**WORK INSTRUCTION**
The lines from the one containing "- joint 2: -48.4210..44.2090" through the last one in the data: please copy those exactly, and only those, without the pictures.

**Data items**
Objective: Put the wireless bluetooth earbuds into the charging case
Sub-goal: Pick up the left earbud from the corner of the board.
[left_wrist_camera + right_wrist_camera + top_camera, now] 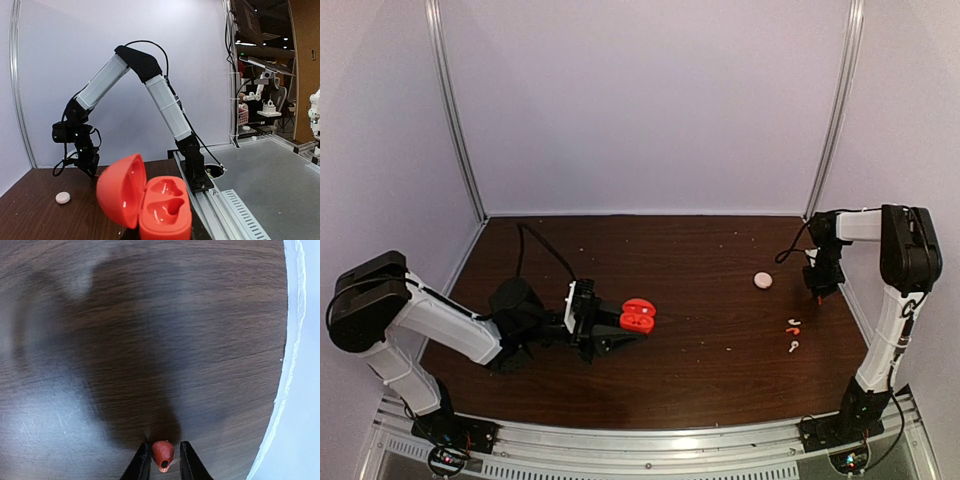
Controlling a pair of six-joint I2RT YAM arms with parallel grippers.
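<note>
Pick step: my right gripper [163, 447] is pinched narrow on a red-orange earbud [163, 458], above the table [700, 385] at far right. Left gripper [617, 333] is clamped tight on the open charging case [638, 315], centre-left. Next I'd carry the earbud across and line it up with a well.

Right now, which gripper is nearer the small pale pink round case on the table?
Right. The right gripper sits just right of the pale pink round case; the left gripper, holding the open red charging case, is well off to its left.
</note>
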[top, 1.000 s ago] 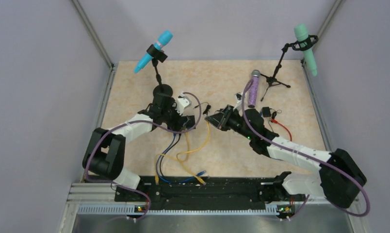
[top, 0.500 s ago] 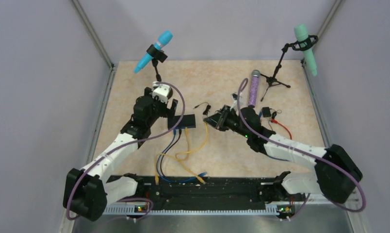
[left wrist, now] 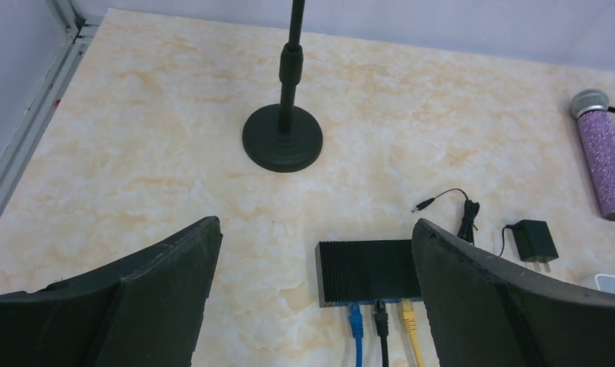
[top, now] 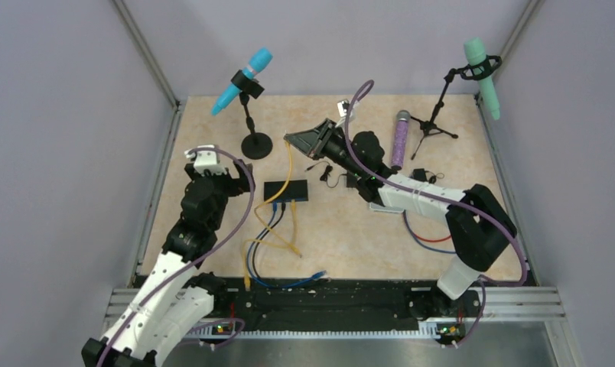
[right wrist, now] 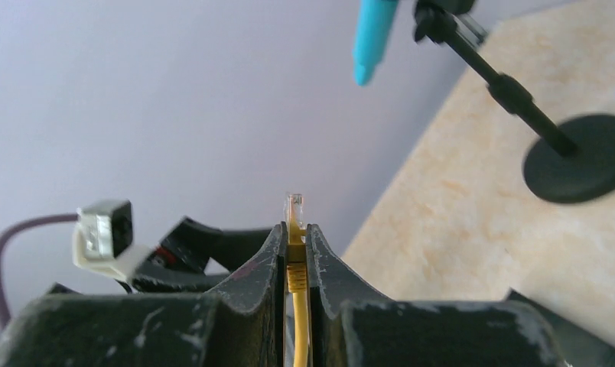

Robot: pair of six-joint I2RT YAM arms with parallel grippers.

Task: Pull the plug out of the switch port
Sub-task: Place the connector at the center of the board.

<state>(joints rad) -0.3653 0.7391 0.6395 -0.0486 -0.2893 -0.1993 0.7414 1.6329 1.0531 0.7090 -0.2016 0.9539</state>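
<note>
The switch (top: 285,190) is a flat black box lying mid-table. In the left wrist view the switch (left wrist: 366,271) has a blue, a black and a yellow plug seated in its near edge. My right gripper (top: 293,139) is raised behind the switch and is shut on a yellow cable plug (right wrist: 294,229), whose clear tip sticks out past the fingertips; the plug is free of any socket. Its yellow cable (top: 287,164) hangs down over the switch. My left gripper (left wrist: 314,223) is wide open and empty, held left of and back from the switch, and it also shows in the top view (top: 226,182).
A blue microphone's round stand base (top: 256,145) stands behind the switch. A purple microphone (top: 399,141), a black power adapter (left wrist: 532,237) with its cord, a red cable (top: 442,238) and a green microphone on a tripod (top: 480,65) are to the right. Loose cables (top: 274,252) trail toward me.
My right gripper has swung back and left, carrying the yellow plug up behind the switch. My left arm has let go of the switch and pulled away to the left.
</note>
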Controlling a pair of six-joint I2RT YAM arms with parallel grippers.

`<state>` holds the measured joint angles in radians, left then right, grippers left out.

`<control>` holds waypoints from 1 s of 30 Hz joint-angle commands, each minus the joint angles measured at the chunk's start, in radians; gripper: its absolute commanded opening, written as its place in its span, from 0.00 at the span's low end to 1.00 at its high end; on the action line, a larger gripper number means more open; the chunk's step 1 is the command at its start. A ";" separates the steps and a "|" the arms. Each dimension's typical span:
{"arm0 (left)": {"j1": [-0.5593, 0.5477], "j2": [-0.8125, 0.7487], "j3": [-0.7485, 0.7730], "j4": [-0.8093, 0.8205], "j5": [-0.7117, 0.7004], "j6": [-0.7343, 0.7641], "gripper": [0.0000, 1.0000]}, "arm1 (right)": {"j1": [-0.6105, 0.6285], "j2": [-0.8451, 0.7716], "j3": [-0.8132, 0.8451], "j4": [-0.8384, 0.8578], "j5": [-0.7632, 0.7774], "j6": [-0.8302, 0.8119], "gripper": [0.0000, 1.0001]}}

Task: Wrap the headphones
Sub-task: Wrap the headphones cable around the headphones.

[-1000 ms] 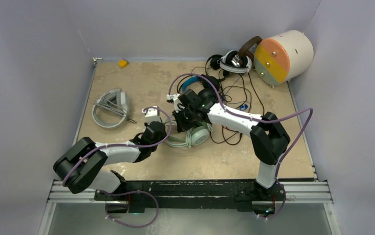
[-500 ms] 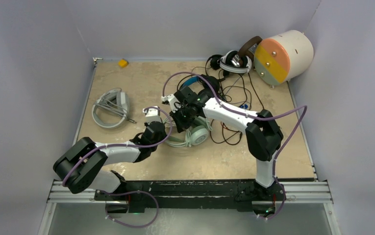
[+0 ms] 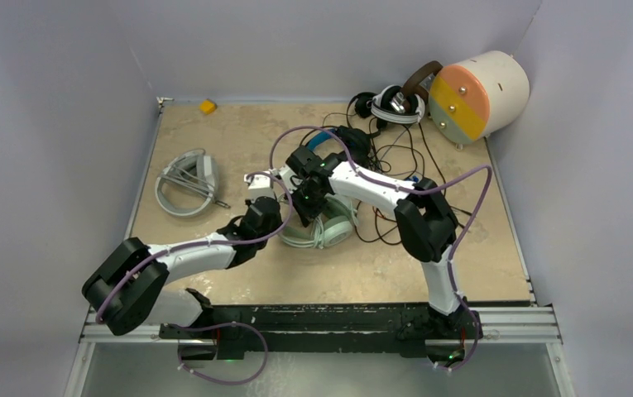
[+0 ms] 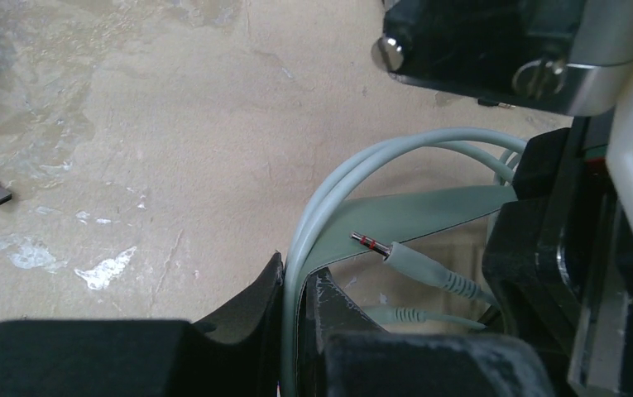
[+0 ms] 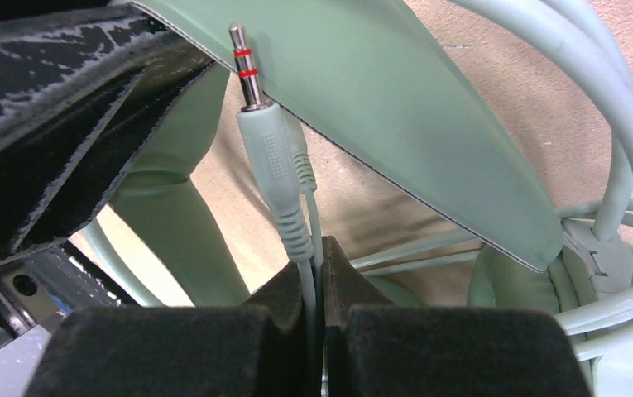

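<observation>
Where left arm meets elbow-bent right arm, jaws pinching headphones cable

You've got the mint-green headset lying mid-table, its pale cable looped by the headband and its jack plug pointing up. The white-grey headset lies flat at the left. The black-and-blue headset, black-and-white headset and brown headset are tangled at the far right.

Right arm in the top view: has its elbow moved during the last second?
Yes. The right arm's elbow has swung to the left. It is now farther from the table's right edge and closer to the mint-green headphones.
</observation>
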<state>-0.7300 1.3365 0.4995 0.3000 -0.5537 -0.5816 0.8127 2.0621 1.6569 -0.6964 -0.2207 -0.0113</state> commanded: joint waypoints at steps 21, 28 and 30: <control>0.096 -0.066 0.106 -0.042 0.120 -0.072 0.00 | 0.000 -0.118 -0.044 -0.045 -0.022 -0.126 0.00; 0.085 -0.061 0.121 -0.025 0.185 -0.010 0.00 | -0.001 -0.054 0.034 -0.078 0.004 -0.085 0.00; 0.063 -0.057 0.126 -0.014 0.212 0.017 0.00 | -0.001 -0.029 0.078 -0.080 0.007 -0.060 0.00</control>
<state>-0.6437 1.3159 0.5556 0.1802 -0.4221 -0.5972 0.8131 2.0010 1.6470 -0.7204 -0.2268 -0.1036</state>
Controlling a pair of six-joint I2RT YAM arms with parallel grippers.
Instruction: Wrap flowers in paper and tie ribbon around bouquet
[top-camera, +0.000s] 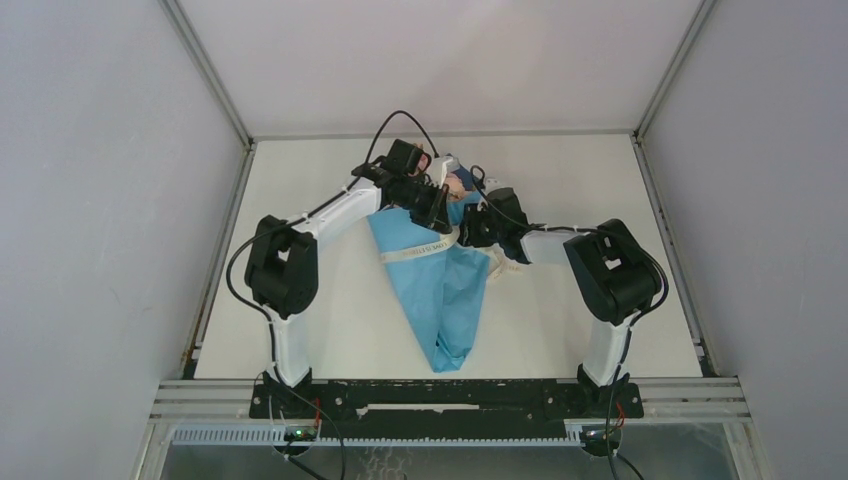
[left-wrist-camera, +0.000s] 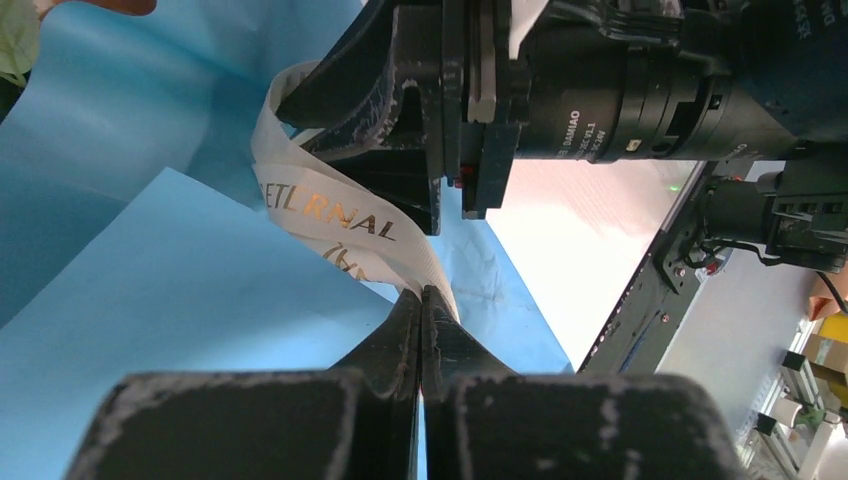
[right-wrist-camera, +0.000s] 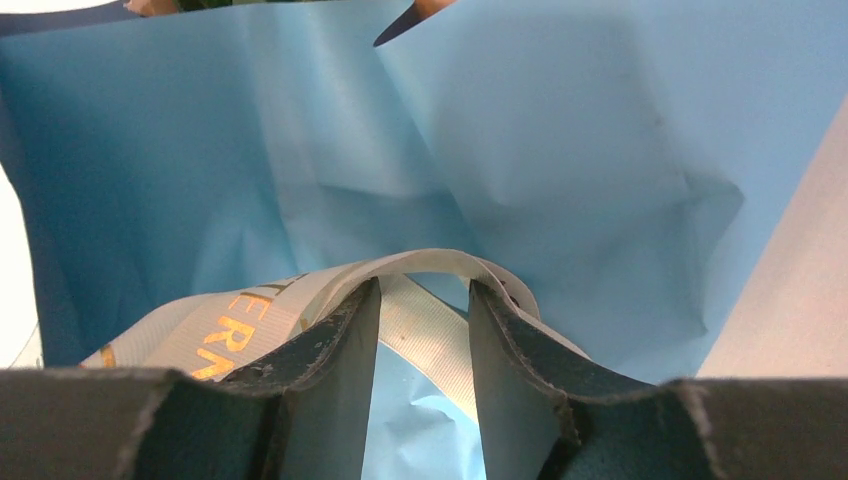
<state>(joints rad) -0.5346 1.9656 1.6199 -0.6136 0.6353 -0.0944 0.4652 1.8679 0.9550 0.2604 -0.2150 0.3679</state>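
Left pincer (left-wrist-camera: 422, 293) clamps ribbon (left-wrist-camera: 330, 215), bouquet (top-camera: 441, 290) tip nearward

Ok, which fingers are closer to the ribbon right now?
Left. The left fingers are shut on the ribbon against the paper; the right fingers stand open astride its loop, not clamping it.

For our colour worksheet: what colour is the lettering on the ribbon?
Gold, on the cream ribbon; left wrist view.

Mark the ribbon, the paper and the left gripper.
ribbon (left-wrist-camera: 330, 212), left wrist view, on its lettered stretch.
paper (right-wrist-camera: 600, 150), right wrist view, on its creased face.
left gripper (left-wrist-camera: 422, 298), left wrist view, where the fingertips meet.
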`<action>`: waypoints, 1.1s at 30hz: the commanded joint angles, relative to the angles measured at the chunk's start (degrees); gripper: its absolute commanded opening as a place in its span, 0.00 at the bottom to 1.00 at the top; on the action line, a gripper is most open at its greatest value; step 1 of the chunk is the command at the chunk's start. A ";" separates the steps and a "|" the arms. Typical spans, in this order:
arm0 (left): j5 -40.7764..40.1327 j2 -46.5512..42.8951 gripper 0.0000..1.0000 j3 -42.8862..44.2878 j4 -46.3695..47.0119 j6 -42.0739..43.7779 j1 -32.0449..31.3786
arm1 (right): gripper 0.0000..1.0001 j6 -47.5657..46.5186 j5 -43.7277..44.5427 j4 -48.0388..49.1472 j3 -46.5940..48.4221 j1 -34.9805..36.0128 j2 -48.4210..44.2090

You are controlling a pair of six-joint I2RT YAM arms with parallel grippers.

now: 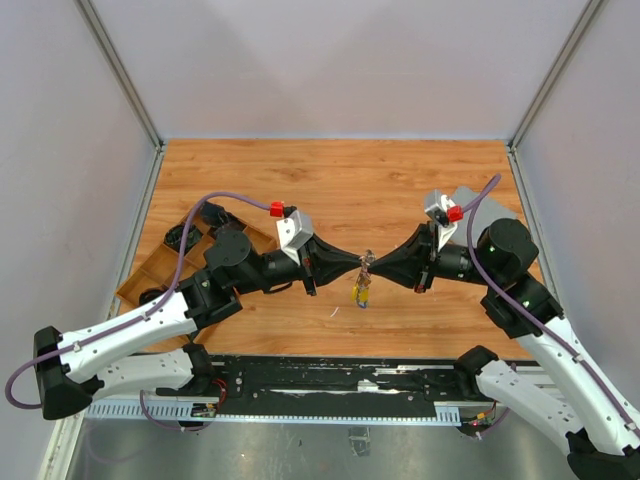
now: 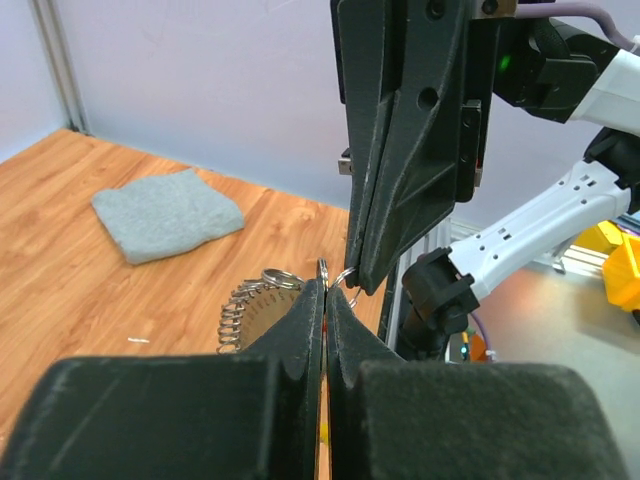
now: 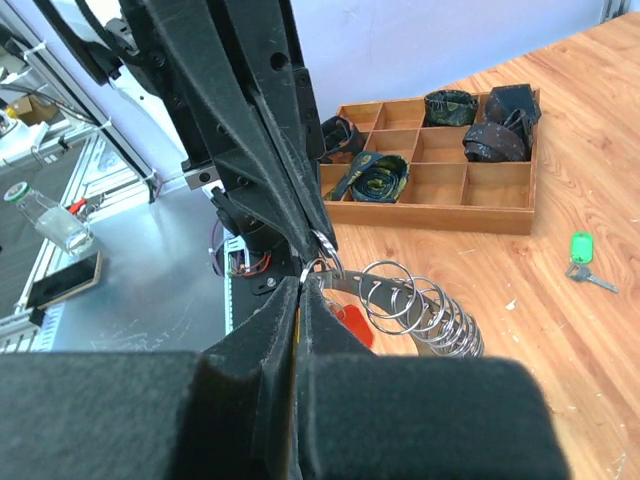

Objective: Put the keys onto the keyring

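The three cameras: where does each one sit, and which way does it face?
Top external: above and behind the bases, looking down on the table; left arm and right arm show.
Left wrist: on the left arm, facing the grey cloth; own left gripper shows.
Right wrist: on the right arm, facing the wooden tray; own right gripper shows.
Shared: both wrist views show the keyring pinched between both shut grippers.

A robotics lab test cell — a wood-grain tabletop boxed in by plain pale panels on aluminium posts, with two white cabled robot arms bolted to a slotted metal rail at its near edge. Outside the cell are yellow bins and a bottle on a grey metal surface
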 commanded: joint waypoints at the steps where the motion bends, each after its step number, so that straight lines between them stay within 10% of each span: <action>1: -0.80 -0.79 0.01 -0.43 4.69 -2.41 0.34 | 0.01 -6.03 -4.59 1.57 -0.57 -0.23 -1.50; 11: -0.32 -0.71 0.00 -0.39 5.50 -3.20 0.34 | 0.01 -13.86 -7.00 -3.09 -0.03 -0.19 -1.42; 19: 1.48 -0.31 0.01 -0.12 5.03 -2.24 0.35 | 0.35 -19.80 -6.94 -10.85 6.22 -0.19 -0.62; 33: 5.65 -0.56 0.01 2.16 -1.16 4.81 0.32 | 0.37 -29.43 -0.02 -16.92 11.28 -0.20 -0.51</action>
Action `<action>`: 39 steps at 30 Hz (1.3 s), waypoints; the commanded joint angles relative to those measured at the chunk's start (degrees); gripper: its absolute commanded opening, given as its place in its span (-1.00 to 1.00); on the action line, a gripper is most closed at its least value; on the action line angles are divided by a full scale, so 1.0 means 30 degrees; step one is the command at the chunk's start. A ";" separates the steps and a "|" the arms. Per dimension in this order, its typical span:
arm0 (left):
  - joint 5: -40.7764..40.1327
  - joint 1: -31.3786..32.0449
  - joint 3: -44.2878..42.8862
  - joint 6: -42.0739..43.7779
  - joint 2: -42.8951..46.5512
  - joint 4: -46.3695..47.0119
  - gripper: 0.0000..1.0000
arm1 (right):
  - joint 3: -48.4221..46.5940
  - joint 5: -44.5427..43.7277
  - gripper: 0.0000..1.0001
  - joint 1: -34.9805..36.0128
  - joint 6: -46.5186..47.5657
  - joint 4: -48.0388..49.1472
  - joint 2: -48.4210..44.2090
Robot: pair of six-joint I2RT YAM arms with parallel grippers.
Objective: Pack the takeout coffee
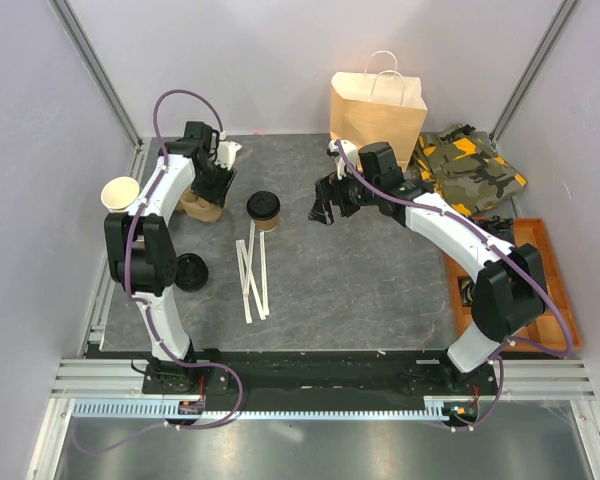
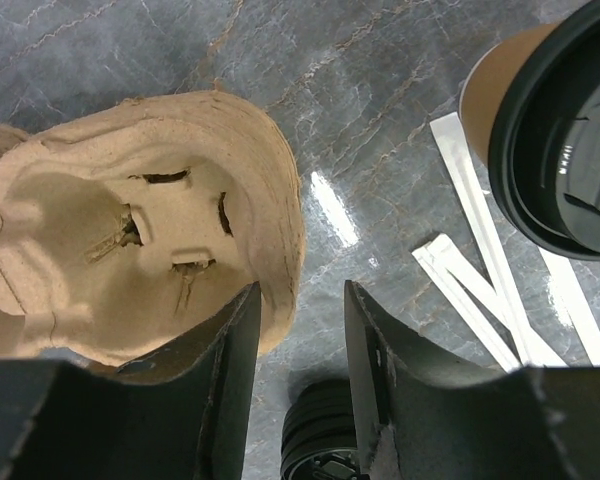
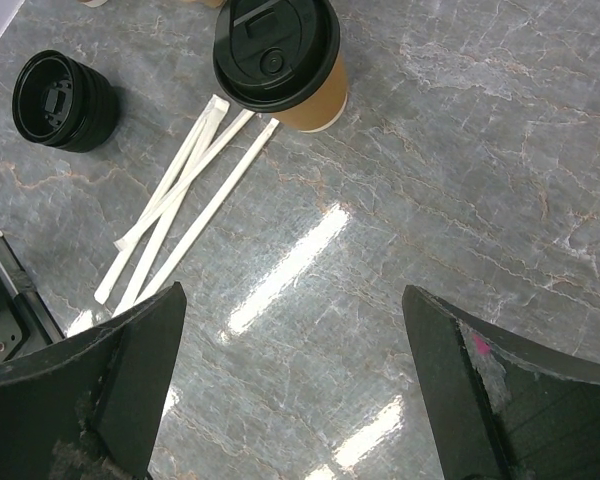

**RESULT OF THE TASK**
  - joint 2: -48.4210..44.2090
Robot: pair of six-joint I2RT YAM arms with parallel grippers.
Objective: Pack the takeout coffee

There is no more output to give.